The MSU Research Foundation's PitchMI competition arrived in and according to Pete Martin, if the energy in the room is any indication, Michigan is ready to put a national spotlight on its founders. Five startups took the stage to pitch for a $250,000 prize and a ticket to the statewide championship in April for an additional $1 million. Framed as a statewide, $2 million pitch competition, the series aims to do far more than crown a single winner: it’s designed to pull more talent, capital, and attention into Michigan’s startup economy - especially in sectors where the state already punches above its weight, like health and life sciences.
The funnel feeding that spotlight is already wide. Organizers received 375 applications from more than 100 cities across both peninsulas, including 100+ just for the Grand Rapids stop. This is what “Michigan startup events” look like when the ecosystem gets coordinated: founders meet Midwest investors, students see career paths, and corporates get a front-row seat to emerging solutions. For anyone tracking “Michigan startups” or the broader “Midwest startups” picture, PitchMI offers a crisp, real-time snapshot of momentum.
Grand Rapids was the right place to kick off a life sciences focus.
The event sits on the city’s famed Medical Mile, a corridor that pairs world-class health systems with university research and a deep bench of clinical partners. MSU alone spends tens of millions each year on Medical Mile research. It’s also hallowed ground for medical breakthroughs: Michigan helped pioneer the flu vaccine and, in Grand Rapids, an all-female research team developed the whooping cough vaccine. The takeaway for founders and funders alike: Michigan innovation isn’t new, it’s compounding.
Zoom out and the capital story matches the vibe on the ground. According to Pete in this video, since Michigan startups first surpassed $1 billion raised in 2020, the state has repeated that mark every year even as national venture volumes cooled. That consistency has helped draw more Midwest investors back into the state and convinced out-of-state funds to add regular Michigan trips to their calendars. It’s also strengthening a more durable form of Midwest entrepreneurship, where founders build near customers, partners, and talent and stay rooted as they scale.
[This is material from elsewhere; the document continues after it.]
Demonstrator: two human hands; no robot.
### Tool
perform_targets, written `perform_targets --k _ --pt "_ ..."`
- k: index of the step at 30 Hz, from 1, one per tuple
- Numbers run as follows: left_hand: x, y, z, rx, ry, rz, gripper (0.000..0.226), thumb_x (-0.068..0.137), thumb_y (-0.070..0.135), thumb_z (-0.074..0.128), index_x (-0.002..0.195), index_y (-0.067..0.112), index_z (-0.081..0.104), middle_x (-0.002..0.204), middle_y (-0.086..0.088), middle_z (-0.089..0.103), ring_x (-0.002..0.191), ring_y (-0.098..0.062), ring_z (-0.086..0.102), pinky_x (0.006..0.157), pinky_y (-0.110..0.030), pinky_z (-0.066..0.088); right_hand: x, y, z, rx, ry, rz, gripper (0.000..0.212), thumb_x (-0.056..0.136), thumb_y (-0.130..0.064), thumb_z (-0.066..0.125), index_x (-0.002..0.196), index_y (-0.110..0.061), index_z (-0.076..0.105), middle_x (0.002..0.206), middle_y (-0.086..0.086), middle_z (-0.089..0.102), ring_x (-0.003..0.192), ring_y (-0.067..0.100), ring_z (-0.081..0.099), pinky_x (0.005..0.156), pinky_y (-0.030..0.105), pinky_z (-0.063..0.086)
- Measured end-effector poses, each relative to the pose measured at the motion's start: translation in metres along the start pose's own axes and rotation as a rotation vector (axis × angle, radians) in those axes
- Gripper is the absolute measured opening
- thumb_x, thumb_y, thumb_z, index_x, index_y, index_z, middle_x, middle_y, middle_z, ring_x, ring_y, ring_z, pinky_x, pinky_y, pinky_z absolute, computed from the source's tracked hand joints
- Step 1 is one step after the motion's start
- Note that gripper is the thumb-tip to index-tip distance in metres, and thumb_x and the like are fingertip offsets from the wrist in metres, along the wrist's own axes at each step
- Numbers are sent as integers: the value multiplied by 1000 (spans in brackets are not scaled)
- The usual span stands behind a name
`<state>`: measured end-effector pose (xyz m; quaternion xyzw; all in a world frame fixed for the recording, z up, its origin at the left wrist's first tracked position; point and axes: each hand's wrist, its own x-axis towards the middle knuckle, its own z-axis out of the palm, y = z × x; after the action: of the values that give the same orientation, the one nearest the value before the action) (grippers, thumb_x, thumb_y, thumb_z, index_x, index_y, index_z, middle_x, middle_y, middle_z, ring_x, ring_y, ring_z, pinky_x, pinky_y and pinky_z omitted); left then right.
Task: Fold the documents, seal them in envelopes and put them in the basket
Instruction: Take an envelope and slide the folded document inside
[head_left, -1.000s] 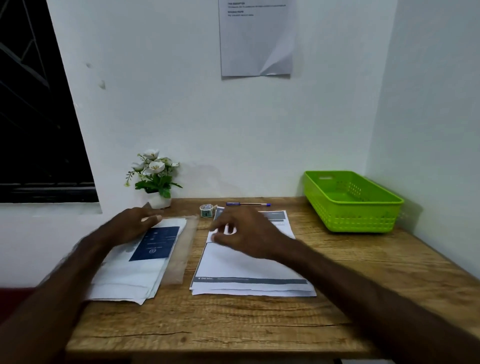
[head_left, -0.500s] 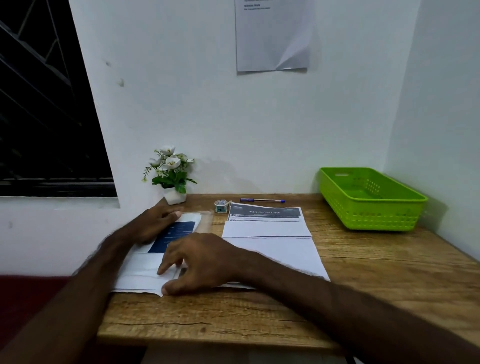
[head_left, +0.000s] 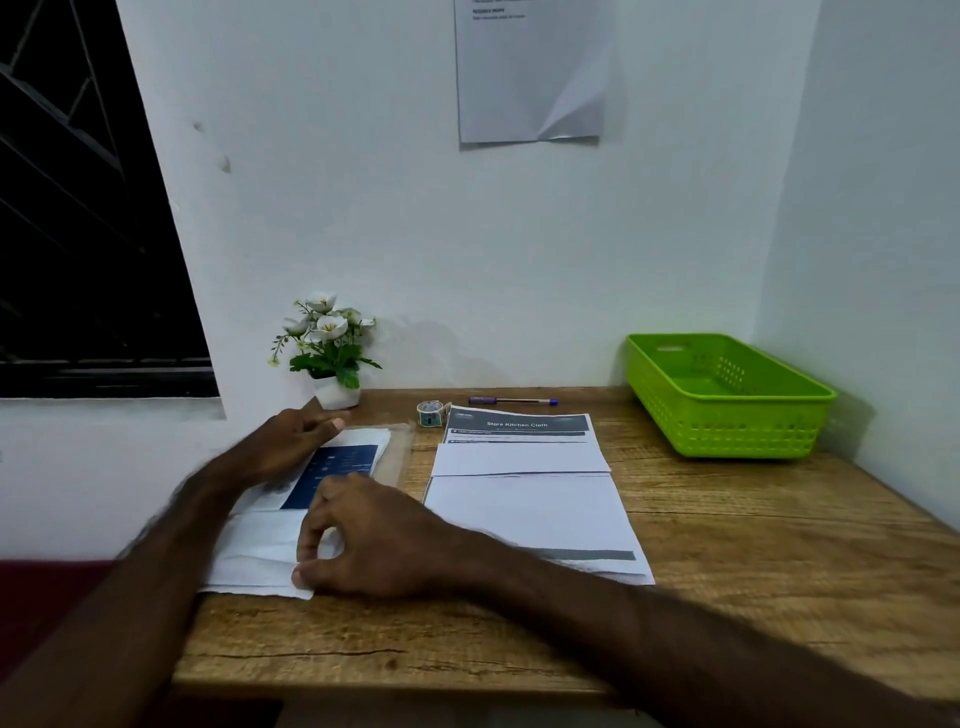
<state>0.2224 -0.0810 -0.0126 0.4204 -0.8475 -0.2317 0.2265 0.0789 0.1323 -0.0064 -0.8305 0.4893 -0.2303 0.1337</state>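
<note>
Stack (head_left: 270, 551) of documents lay at the tabletop's (head_left: 727, 545) front-left, top sheet showing a dark blue panel. Right hand (head_left: 374, 540) pinched the near corner of the top sheet between thumb and index, corner slightly raised. Left hand (head_left: 296, 441) lay on the stack's far end, fingers fairly straight, apparently pressing it down, not gripping.

Handling, as a judgement: thin paper, light, floppy, slides easily on the sheets below. Best taken at a corner or edge with the other hand pinning the rest, as it was here. Creases readily, so the fold should hold after one press.

A clear sleeve (head_left: 397, 452), possibly an envelope, stuck out from under the stack's right edge; too faint to be sure. Second pile (head_left: 524, 499) sat just right of the stack, a sheet already folded on top. Tape roll (head_left: 429, 413) and pen (head_left: 514, 400) lay behind it, plant (head_left: 330, 348) at the wall, green basket (head_left: 722, 395) at the far right with nothing visible inside.

Hidden: sheet count in the stack, the part under both hands, and the tabletop's front-left corner behind the left forearm. Forearms were motion-blurred.
</note>
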Motion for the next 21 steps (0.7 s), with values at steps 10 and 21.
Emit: perform_targets --k 10,21 --pt "-7 11 -8 -116 20 37 33 103 39 53 134 32 62 147 -4 57 133 -17 51 107 -33 39 -4 0 -10 284 227 -24 10 90 -15 75 87 -6 76 92 2 73 88 8 61 81 33 52" --pt "-11 17 -11 -185 31 -24 43 103 40 54 135 16 67 140 -10 64 133 -27 56 116 -42 41 -4 -2 -19 350 368 -28 15 98 -26 67 99 -12 68 84 0 76 74 4 66 66 31 52"
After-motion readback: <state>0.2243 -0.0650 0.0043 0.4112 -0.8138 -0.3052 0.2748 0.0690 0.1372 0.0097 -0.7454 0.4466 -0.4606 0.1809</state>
Behind the mic, the MSU Research Foundation’s portfolio team describes how PitchMI fits a larger builder’s toolkit: structured talent support, warm introductions to a 600+ co-investor network, and a storytelling drumbeat that keeps founders in the news cycle. The Foundation has deployed more than $40 million into Michigan companies that have collectively raised about $1.3 billion and hired thousands across the state. For the Michigan university pipeline, that matters: students can now see clear on-ramps to join growth companies without leaving home.
After years building on the coasts, Pete returned to Michigan and found a thriving founder community hiding in plain sight and became obsessed with telling that story so others wouldn’t miss it. That sentiment fuels the event’s broader call to action: investors, corporates, and community leaders should plug in where they can. If you can write a check, great. If you can’t, make an intro. Open a lab. Host a demo. Record a case study. This is how regional flywheels accelerate.
For corporates, the invitation is explicit. Michigan’s enterprises - think Stryker and other R&D-rich leaders—are encouraged to judge, mentor, host, and partner with PitchMI companies. That kind of collaboration is where the Midwest excels, and it’s a powerful differentiator for founders weighing Michigan startup investment options against coastal alternatives. The more collisions between startups and enterprises, the faster new products validate, scale, and export to the world.
If you’re a founder, investor, student, or operator curious about what’s next in Michigan innovation, start here. Watch the conversation, meet the teams, and then get involved. PitchMI returns next year with the statewide finals - and you can learn more, sign up, or raise your hand to participate at pitchmi.org.
Today, the message is simple: you don’t have to leave to build something big. In Michigan - and across the Midwest - the future is already under construction.